The Department issued supplemental questionnaires to Marsan between January 13, 2012, and May 3, 2012. Responses to the Department's supplemental questionnaires were received from Marsan between January 23, 2012, and July 2, 2012.
After granting extensions to TAT, TAT's sections A, B, and C questionnaire responses were submitted on November 9, 2011. On Novmeber 28, 2011, February 27, 2012, and May 1, 2012, petitioners submitted deficiency comments for TAT. On February 23, 2012, petitioners submitted its comments requesting that the Department rescind this administrative review for TAT because TAT lacked a reviewable entry. Petitioners urged that the Department request CBP to investigate any entries of subject merchandise, negligence in importations, and/or customs fraud made by TAT. The Department issued several supplemental questionnaires to TAT and we received responses to the Department's supplemental questionnaires on December 15, 2011, January 10, 2012, March 29, 2012, and June 15, 2012.
On February 24, 2012, the Department published a notice extending the time period for issuing the preliminary results of the administrative review from April 1, 2012, to July 30, 2012.
Period of Review
The POR covered by this review is July 1, 2010, through June 30, 2011.
Targeted Dumping Allegations
Petitioners contend that it conducted its own targeted dumping analysis of Marsan's U.S. sales using the Department's targeted dumping methodology as applied in Steel Nails and modified in Wood Flooring.
Based on their analysis, petitioners argue the Department should conduct a targeted dumping analysis and employ average-to-transaction comparisons without offsets should the Department find that the record supports its allegation of targeted dumping. Marsan did not comment on the targeted dumping allegations submitted by the petitioners.
For purposes of these preliminary results, the Department did not conduct a targeted dumping analysis. In calculating the preliminary weighted-average dumping margin, the Department applied the calculation methodology adopted in the Final Modification for Reviews.

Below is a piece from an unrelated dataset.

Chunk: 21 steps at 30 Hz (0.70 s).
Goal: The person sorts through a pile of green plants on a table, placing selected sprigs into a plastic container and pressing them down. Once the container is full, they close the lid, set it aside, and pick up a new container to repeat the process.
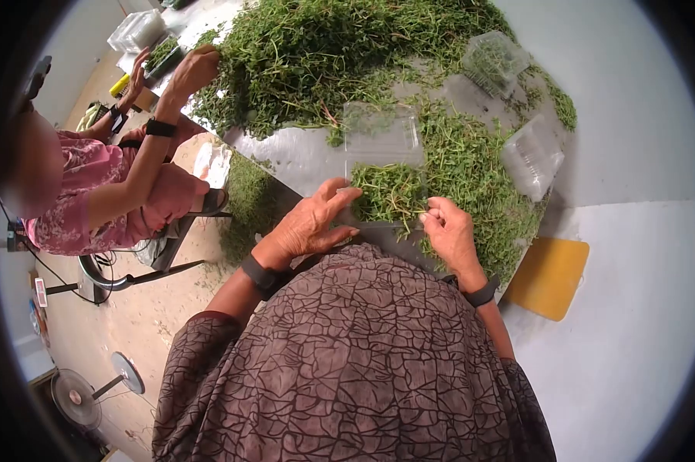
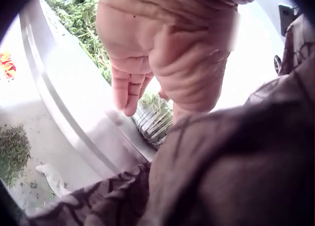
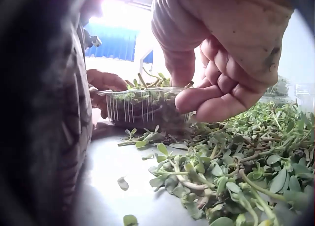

In particular, the Department compared monthly, weighted-average export prices with monthly, weighted-average normal values, and granted offsets for negative comparison results in the calculation of the weighted-average dumping margins.
Application of this methodology in these preliminary results affords parties an opportunity to meaningfully comment on the Department's implementation of this recently adopted methodology in the context of this administrative review.
Scope of the Order
Imports covered by this review are shipments of certain non-egg dry pasta in packages of five pounds (2.27 kilograms) or less, whether or not enriched or fortified or containing milk or other optional ingredients such as chopped vegetables, vegetable purees, milk, gluten, diastases, vitamins, coloring and flavorings, and up to two percent egg white. The pasta covered by this scope is typically sold in the retail market, in fiberboard or cardboard cartons, or polyethylene or polypropylene bags of varying dimensions. Excluded from the scope of this review are refrigerated, frozen, or canned pastas, as well as all forms of egg pasta, with the exception of non-egg dry pasta containing up to two percent egg white.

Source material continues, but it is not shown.